Founders sell trust as much as product. Your inbox, your DMs, your social presence, your replies — they all telegraph who you are and how you operate. A good founder-presence stack means the right people hear from you, the wrong asks get politely declined, and your public-facing voice keeps shipping while you do the work that actually moves the business. The mistake most operators make: they try to be everywhere themselves. The fix isn't a VA who pretends to be you. The fix is an agent that knows your voice cold and either drafts in it or speaks in it for low-stakes channels, with you in the loop on anything that matters. A few principles: Drafts beat sends. Until your agent has months of voice training, it drafts and you click send. Trust earned, not assumed. Voice is per-channel. Your LinkedIn voice ≠ your DM voice ≠ your email voice. Each gets its own skill. Memory across all conversations is the unlock. The agent that remembers what you told someone six months ago is worth 10x the one that doesn't. Calendar protection is presence. Saying yes to the wrong meeting costs more than saying no the wrong way.

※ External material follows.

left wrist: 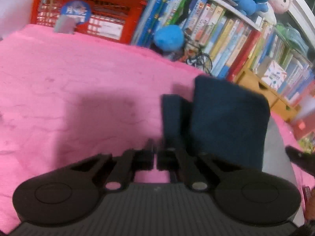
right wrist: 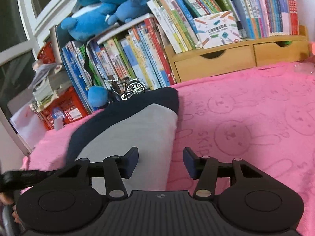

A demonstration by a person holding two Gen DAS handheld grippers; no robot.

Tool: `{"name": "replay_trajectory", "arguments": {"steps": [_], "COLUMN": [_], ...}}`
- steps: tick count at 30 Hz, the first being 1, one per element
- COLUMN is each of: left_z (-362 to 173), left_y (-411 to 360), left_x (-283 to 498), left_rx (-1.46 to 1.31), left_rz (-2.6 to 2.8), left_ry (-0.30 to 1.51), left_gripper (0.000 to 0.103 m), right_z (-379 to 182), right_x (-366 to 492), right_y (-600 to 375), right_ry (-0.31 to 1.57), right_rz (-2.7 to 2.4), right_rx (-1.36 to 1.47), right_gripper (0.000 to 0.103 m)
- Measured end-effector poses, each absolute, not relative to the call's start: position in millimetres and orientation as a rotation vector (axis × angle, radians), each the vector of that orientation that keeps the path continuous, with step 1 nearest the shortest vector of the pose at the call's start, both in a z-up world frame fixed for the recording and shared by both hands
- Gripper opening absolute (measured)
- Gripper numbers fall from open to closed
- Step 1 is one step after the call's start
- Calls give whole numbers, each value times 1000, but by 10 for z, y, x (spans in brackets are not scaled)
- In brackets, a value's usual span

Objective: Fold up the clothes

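Right tool (right wrist: 160, 162) hovers agape, tilted down over garment (right wrist: 133, 129).

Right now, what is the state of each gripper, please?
Left gripper: closed, holding nothing.
Right gripper: open, empty, over the folded garment.

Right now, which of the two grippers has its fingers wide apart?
The right gripper. Its two fingers stand apart with bare grey cloth showing between them. The left gripper has its fingers squeezed together, nothing between them.
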State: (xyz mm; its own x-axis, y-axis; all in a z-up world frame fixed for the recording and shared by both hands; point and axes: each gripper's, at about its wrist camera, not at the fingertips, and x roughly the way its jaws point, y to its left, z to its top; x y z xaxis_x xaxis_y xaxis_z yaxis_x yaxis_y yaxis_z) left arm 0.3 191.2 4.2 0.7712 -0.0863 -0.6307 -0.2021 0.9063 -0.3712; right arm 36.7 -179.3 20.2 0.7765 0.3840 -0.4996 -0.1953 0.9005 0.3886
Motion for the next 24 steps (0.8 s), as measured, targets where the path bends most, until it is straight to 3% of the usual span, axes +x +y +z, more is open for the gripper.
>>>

## 1. Personal Brand Content Factory

### Tip 1.1 — Ghostwriting agent in your voice

**What it does:** A content-generation loop built on your platform voice skills (see Marketing 1.4). The agent reads daily signal sources, drafts posts in your specific voice for each platform, and queues them for your morning approval. You spend 15 minutes a day on content and ship 5-7 posts a week. Why it wins: Founders who ship consistently on social compound an audience. Founders who try to write everything themselves ship sporadically. Ghostwriters cost $3-8k/month and never quite get your voice. An agent trained on 100+ of your own posts is closer than any ghostwriter to your real voice, costs cents per draft, and runs daily. Tools: Your platform voice skills (per Marketing Tip 1.4), your morning-pitch skill (Marketing Tip 1.6), an approval rail (Telegram, Slack, or your phone notifications). How to wire it:

## 1. Stand up the morning-pitch skill from the Marketing section so the agent has fresh ideas

every day. 2. For each platform you're active on, build a voice skill from 100+ of your own posts on that platform. 3. Daily cron: agent takes top 3 ideas from morning pitch, drafts one post per platform in the matching voice skill. 4. Sends drafts to your approval rail by 8am. Each draft includes the source idea (so you remember why it's interesting), the hook, the body, and the predicted engagement signal. 5. You approve, edit, or kill. Approved drafts post via Buffer / Typefully / your scheduler. Example prompt to your agent: Every morning at 7am, run morning-pitch from the Marketing section to get today's top 3 ideas. For each idea, pick the platform that fits best (LinkedIn for thinking-outloud, X for sharp takes, Threads for community). Draft one post per idea using the matching platform voice skill. Send all 3 to my Telegram by 8am with the source idea, predicted engagement, and approve/edit/kill buttons. On approve, post via my scheduler. On edit, learn from the edit (log diffs to voice-learnings.md ). On kill, log why so the morning pitch stops surfacing that pattern. Watch out for: Voice skills drift if you don't refresh them. Retrain quarterly with your most recent 100 posts. Agent-drafted posts that take you 10 minutes to edit are not saving time. If you're rewriting 70%+, the voice skill is broken. Don't auto-post. The cost of one bad agent-drafted post outweighs months of saved time. Skill file: voice-skill-template, linkedin-copywriting, content-engine

### Tip 1.2 — Cross-platform repurposing of your high-signal content

**What it does:** Anytime you publish a long-form artifact (podcast, video, essay, talk transcript), your agent automatically chops it into platform-native posts: LinkedIn carousel, X thread, Threads short, YouTube short, newsletter blurb. Each in the right voice for the platform. Why it wins: Most founders publish one thing and let it die. The same idea, repackaged correctly, lands 5-10x the reach. The repackaging is mechanical — pure agent work. Tools: Your platform voice skills, your scheduling tool, transcripts where applicable.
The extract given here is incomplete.